### EXERCISE DESCRIPTION:
From the records below, return every line containing the word "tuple".

### MATERIAL SUPPLIED:
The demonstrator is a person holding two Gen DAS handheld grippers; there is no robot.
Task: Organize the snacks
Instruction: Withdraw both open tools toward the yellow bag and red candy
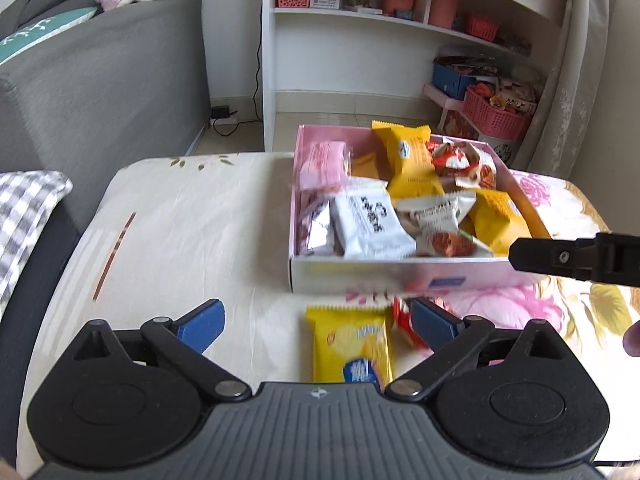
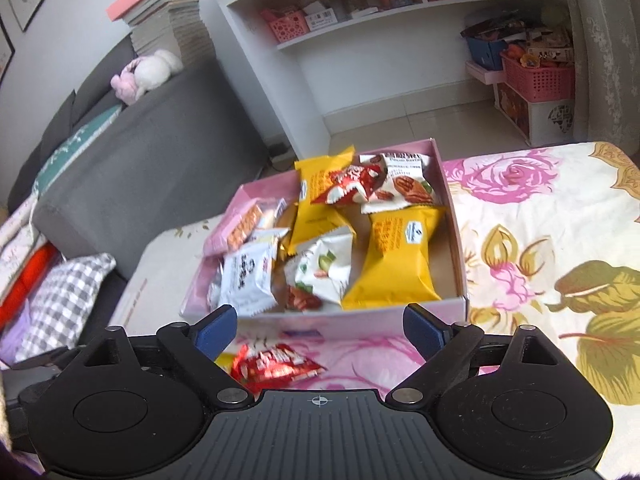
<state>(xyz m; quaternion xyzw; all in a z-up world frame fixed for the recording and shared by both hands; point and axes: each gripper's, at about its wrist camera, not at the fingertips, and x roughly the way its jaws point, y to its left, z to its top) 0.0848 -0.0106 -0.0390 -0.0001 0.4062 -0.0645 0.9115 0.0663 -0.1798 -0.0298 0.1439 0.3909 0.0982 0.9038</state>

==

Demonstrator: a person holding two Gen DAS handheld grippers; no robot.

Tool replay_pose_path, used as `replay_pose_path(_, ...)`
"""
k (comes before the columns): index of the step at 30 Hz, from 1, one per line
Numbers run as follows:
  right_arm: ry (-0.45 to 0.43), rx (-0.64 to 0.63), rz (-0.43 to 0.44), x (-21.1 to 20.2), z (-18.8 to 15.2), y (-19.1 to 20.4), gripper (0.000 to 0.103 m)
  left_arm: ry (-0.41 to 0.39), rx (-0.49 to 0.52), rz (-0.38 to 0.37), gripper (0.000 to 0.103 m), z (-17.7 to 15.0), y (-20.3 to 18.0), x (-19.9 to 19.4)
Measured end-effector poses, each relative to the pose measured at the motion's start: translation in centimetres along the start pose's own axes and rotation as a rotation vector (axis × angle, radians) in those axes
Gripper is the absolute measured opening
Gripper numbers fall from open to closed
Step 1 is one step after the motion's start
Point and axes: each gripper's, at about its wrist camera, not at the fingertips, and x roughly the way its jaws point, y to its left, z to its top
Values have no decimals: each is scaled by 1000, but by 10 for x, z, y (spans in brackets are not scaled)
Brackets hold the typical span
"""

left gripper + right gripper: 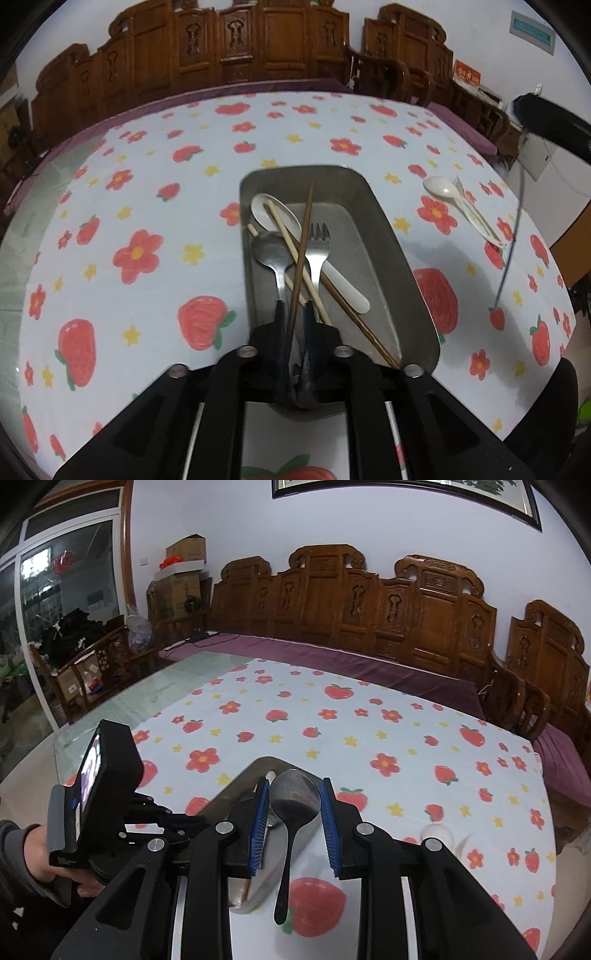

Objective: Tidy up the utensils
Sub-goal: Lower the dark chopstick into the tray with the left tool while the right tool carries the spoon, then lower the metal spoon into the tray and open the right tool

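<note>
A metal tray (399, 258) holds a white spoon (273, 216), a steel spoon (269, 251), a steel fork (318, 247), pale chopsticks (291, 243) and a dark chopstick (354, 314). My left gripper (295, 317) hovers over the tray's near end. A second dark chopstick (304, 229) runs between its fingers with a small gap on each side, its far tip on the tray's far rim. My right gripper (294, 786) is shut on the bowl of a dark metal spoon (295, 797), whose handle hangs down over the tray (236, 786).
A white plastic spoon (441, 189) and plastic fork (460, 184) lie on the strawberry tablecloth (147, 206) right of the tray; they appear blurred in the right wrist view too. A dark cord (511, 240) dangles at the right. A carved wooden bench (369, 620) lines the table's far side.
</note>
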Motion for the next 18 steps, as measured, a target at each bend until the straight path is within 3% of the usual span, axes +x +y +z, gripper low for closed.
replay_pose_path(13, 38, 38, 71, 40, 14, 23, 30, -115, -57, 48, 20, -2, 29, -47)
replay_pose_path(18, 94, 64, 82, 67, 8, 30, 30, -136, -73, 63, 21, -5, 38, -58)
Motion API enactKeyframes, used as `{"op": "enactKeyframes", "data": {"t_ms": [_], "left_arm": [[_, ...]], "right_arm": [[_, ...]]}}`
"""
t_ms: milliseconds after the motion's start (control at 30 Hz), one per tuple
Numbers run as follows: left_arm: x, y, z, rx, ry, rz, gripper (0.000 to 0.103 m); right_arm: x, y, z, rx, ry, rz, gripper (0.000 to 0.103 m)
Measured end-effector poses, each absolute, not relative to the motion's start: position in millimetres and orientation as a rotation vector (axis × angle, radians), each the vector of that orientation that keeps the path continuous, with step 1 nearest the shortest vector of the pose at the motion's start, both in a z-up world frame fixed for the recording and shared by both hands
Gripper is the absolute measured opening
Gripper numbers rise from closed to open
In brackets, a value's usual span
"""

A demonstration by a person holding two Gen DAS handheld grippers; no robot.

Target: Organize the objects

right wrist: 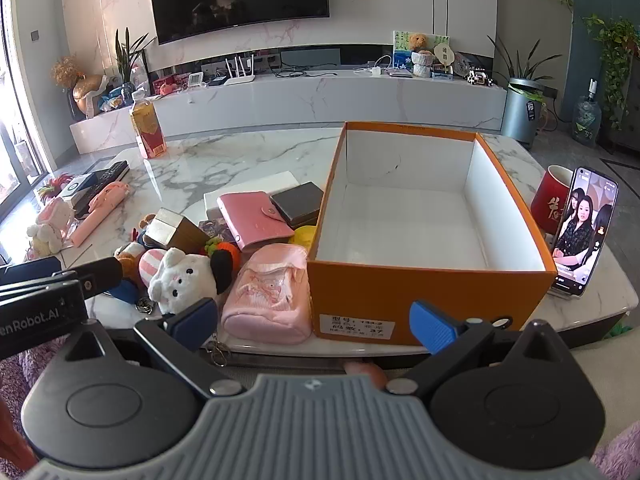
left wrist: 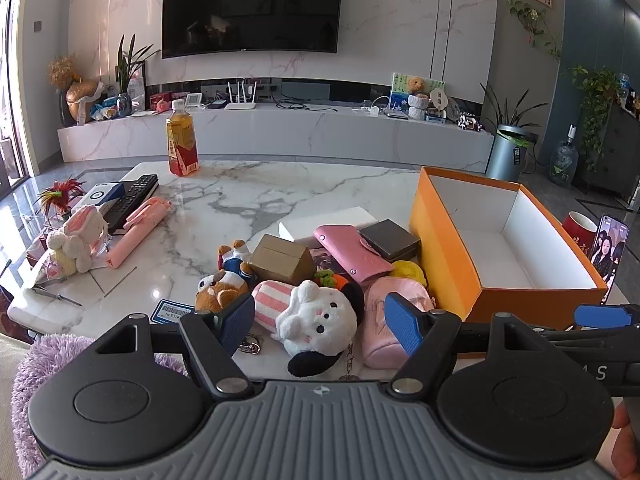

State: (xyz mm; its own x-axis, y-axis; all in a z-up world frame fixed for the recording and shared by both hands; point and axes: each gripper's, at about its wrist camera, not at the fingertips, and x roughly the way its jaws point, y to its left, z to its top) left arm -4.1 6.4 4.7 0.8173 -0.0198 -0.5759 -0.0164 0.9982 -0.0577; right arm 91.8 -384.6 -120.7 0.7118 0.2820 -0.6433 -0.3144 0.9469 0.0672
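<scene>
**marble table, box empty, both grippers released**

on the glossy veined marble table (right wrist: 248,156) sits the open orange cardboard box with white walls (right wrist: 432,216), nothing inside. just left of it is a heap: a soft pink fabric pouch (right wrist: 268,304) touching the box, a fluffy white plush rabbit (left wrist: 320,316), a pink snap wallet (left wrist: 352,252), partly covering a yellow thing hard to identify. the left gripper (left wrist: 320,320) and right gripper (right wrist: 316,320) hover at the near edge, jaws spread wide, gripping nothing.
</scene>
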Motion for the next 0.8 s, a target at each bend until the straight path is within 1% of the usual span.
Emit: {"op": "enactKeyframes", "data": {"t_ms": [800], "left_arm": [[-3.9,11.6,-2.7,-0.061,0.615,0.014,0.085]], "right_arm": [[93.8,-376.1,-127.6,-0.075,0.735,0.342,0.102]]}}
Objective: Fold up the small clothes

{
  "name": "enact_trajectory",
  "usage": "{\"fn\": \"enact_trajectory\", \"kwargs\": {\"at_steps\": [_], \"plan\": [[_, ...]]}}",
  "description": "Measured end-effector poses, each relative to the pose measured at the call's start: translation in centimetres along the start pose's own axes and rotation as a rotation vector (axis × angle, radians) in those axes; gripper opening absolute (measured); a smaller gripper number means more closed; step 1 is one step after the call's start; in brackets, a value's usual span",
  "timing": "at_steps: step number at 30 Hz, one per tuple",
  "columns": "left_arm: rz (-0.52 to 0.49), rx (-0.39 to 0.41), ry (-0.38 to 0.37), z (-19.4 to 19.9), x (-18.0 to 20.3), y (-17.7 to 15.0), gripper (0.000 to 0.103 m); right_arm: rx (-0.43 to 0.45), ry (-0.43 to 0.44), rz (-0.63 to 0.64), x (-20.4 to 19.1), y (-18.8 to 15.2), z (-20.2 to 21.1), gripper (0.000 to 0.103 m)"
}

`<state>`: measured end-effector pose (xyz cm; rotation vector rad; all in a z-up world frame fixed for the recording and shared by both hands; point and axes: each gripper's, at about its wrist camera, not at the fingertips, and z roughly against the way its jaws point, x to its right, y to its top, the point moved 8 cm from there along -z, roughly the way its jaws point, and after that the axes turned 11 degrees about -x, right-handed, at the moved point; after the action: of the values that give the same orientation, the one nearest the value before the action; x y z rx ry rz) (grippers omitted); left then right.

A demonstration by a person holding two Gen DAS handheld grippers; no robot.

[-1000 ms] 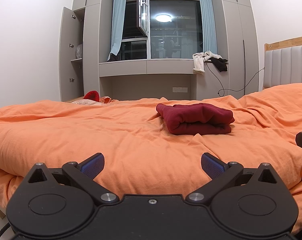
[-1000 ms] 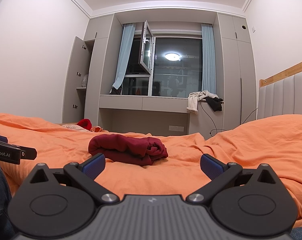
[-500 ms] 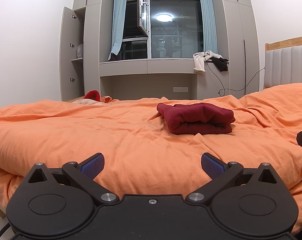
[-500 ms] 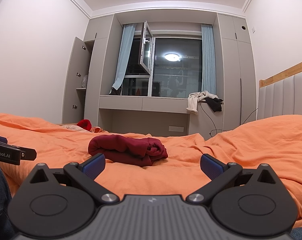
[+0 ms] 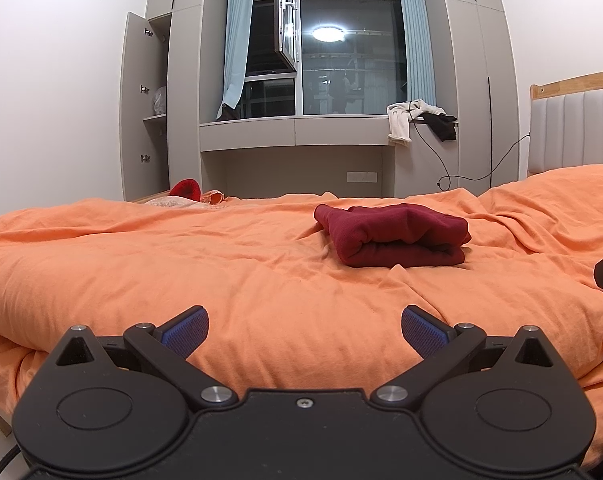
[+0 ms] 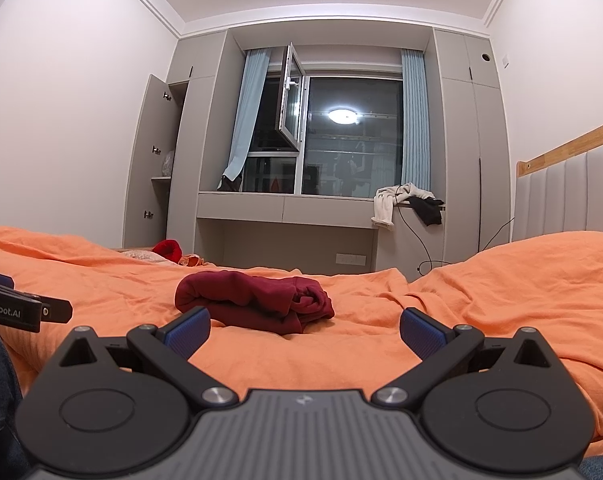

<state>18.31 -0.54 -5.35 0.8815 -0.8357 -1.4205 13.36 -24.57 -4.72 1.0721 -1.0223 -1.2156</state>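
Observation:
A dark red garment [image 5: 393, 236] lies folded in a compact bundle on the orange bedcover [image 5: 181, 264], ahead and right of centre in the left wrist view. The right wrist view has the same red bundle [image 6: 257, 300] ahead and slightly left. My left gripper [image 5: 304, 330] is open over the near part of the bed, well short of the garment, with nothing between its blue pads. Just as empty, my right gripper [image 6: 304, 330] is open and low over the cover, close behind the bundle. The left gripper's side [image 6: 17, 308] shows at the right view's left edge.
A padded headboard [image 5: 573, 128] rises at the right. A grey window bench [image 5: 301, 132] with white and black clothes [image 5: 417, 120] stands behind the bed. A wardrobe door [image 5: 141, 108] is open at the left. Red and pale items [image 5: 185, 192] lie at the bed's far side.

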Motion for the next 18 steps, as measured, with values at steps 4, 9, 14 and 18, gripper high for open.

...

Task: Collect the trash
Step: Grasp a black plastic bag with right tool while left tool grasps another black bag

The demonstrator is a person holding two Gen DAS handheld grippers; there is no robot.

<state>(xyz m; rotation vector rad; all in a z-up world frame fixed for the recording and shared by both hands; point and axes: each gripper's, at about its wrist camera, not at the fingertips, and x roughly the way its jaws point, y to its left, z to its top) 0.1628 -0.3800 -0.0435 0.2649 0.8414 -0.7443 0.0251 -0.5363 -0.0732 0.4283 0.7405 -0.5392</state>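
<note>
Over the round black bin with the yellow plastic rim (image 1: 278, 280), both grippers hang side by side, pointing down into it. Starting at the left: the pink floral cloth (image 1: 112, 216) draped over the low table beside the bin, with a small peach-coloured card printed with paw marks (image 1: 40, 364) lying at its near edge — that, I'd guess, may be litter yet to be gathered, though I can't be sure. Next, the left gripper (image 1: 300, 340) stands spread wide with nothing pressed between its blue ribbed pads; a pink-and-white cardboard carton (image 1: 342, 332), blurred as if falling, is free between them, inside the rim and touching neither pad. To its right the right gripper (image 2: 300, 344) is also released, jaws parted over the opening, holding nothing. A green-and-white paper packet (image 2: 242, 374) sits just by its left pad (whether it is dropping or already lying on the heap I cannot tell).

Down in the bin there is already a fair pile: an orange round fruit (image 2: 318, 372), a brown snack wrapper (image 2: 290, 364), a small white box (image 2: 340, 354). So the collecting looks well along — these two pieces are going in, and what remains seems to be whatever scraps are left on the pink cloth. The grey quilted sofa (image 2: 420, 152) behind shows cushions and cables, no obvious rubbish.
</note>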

### ANSWER AREA:
t_ms: milliseconds after the motion's start (control at 30 Hz), one per tuple
  "timing": "at_steps: step number at 30 Hz, one per tuple",

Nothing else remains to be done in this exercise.